PROBLEM.
Every line of the listing must be repeated in the answer without alteration.

EXERCISE DATA.
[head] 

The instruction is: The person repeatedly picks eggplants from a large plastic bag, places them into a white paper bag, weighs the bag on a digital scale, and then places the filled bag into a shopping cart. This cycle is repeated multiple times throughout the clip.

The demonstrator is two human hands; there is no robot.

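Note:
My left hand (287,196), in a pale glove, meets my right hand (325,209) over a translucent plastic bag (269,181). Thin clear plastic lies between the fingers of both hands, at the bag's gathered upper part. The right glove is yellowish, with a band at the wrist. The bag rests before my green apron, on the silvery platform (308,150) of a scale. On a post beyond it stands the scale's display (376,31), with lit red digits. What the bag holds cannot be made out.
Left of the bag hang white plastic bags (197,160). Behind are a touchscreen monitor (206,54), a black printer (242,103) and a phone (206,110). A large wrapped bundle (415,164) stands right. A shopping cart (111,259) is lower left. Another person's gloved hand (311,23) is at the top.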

ANSWER SECTION.
[head] 

The instruction is: The person repeatedly picks eggplants from a large plastic bag, places them into a white paper bag, weighs the bag on a digital scale, and then places the filled bag into a shopping cart. This cycle is repeated multiple times throughout the clip.

The demonstrator is two human hands; there is no robot.

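Note:
My left hand (287,196), in a pale glove, meets my right hand (325,209) over a translucent plastic bag (269,181). Thin clear plastic lies between the fingers of both hands, at the bag's gathered upper part. The right glove is yellowish, with a band at the wrist. The bag rests before my green apron, on the silvery platform (308,150) of a scale. On a post beyond it stands the scale's display (376,31), with lit red digits. What the bag holds cannot be made out.
Left of the bag hang white plastic bags (197,160). Behind are a touchscreen monitor (206,54), a black printer (242,103) and a phone (206,110). A large wrapped bundle (415,164) stands right. A shopping cart (111,259) is lower left. Another person's gloved hand (311,23) is at the top.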

The exercise output is complete.